Wie erklären Sie sich das?
Warum das so ist, darüber kann man nur Mutmaßungen anstellen, was ich nicht möchte. Aber sagen wir es so: Befremdlich ist das schon. Ich hätte ein engagierteres und professionelleres Verhalten von der Polizei erwartet. Nach so einer Tat denkt man ja, nun kümmert sich der Staat und versucht, die Täter zu erwischen. Da dies augenscheinlich nicht so war, ist mein Grundvertrauen schon ein bisschen erschüttert.
Sie und Ihr Restaurant wurden in der Vergangenheit schon des Öfteren angefeindet. Hat das jetzt eine neue Qualität?

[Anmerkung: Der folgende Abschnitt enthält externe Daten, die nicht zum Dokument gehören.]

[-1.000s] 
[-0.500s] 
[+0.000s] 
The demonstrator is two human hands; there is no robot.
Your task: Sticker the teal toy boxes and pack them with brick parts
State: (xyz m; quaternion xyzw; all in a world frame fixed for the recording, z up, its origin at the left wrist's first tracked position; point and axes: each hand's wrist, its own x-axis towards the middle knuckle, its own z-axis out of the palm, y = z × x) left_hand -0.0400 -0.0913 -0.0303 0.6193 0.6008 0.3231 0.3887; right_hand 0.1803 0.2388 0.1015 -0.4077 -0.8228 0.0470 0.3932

Absolut. Bis 2012, als wir noch in der Nähe des Hauptbahnhofs unseren Sitz hatten, gab es regelmäßig Sachbeschädigungen und antisemitische Beleidigungen durch Neonazis. Aber seit wir vom Hauptbahnhof weggezogen sind, ist es viel sicherer geworden. Das »Schalom« liegt in einem guten, belebten Viertel. Es gibt sie noch, die Anfeindungen von Neonazis und wohlgemerkt auch von muslimischen Antisemiten, aber früher am Bahnhof gab es viel Nazi-»Laufkundschaft«, die zufällig mein Restaurant gesehen und »Juden ins Gas!« oder so gerufen hat. Die Steine, die jetzt nach mir geworfen wurden, hätten jemandem – Gott behüte – auch ernsthaft schaden können.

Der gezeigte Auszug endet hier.